Kisah Para Sufi: Al-Ghazali, Dari Lorong Keraguan Menuju Samudra Tasawuf
- Pixabay
Membongkar Filsafat Tanpa Membunuh Akal
Dalam Tahafut al-Falasifah (Kerancuan Para Filsuf), Al-Ghazali mengkritik keras para filsuf seperti Ibn Sina dan al-Farabi yang terpengaruh pemikiran Yunani. Ia menolak pandangan metafisis yang dianggap bertentangan dengan akidah Islam, seperti kekekalan alam atau tidak adanya kebangkitan jasmani.
Namun, Al-Ghazali tidak anti-filsafat. Ia justru menggunakan metode filsafat untuk membongkar filsafat itu sendiri.

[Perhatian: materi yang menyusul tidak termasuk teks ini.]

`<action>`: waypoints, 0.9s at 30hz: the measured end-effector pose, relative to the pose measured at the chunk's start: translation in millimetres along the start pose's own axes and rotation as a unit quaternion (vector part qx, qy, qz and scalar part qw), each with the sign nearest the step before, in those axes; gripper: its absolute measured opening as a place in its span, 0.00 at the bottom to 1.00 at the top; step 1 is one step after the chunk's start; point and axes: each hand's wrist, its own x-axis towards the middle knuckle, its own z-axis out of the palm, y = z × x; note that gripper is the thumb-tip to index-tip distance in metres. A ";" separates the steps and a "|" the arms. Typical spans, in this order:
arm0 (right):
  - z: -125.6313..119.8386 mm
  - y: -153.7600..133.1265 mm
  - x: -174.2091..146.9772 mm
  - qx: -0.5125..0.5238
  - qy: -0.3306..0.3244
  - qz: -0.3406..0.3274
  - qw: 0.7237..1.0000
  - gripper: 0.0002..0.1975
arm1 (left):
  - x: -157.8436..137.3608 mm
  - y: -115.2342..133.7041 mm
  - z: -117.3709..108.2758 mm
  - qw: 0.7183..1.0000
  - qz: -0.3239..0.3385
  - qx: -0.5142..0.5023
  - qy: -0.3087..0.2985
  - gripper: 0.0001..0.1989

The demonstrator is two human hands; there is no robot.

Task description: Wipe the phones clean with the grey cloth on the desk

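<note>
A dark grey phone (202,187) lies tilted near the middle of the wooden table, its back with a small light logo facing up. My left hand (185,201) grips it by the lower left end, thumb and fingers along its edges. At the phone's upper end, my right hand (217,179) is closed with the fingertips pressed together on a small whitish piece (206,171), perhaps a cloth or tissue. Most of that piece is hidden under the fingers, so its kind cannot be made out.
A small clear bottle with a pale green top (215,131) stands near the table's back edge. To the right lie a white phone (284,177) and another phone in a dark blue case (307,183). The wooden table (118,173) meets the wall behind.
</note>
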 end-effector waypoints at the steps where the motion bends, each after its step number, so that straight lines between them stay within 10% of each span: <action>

Ia memahami kekuatan dan kelemahan logika, dan menempatkannya pada tempat yang semestinya—sebagai alat bantu, bukan sebagai kompas utama menuju kebenaran.
Jalan Tengah yang Penuh Cahaya
Al-Ghazali telah menunjukkan bahwa Islam bukan sekadar ritual atau doktrin, melainkan perjalanan batin yang mendalam. Ia mengajarkan pentingnya keseimbangan antara akal dan hati, antara syariat dan makrifat, antara dunia dan akhirat.
Ia menghindari ekstremitas. Tidak seperti sebagian sufi yang menafikan syariat, atau sebagian ulama fikih yang mengabaikan dimensi batin, Al-Ghazali merangkul keduanya. Ia adalah manifestasi Islam yang utuh: intelek yang jernih dan ruh yang bersih.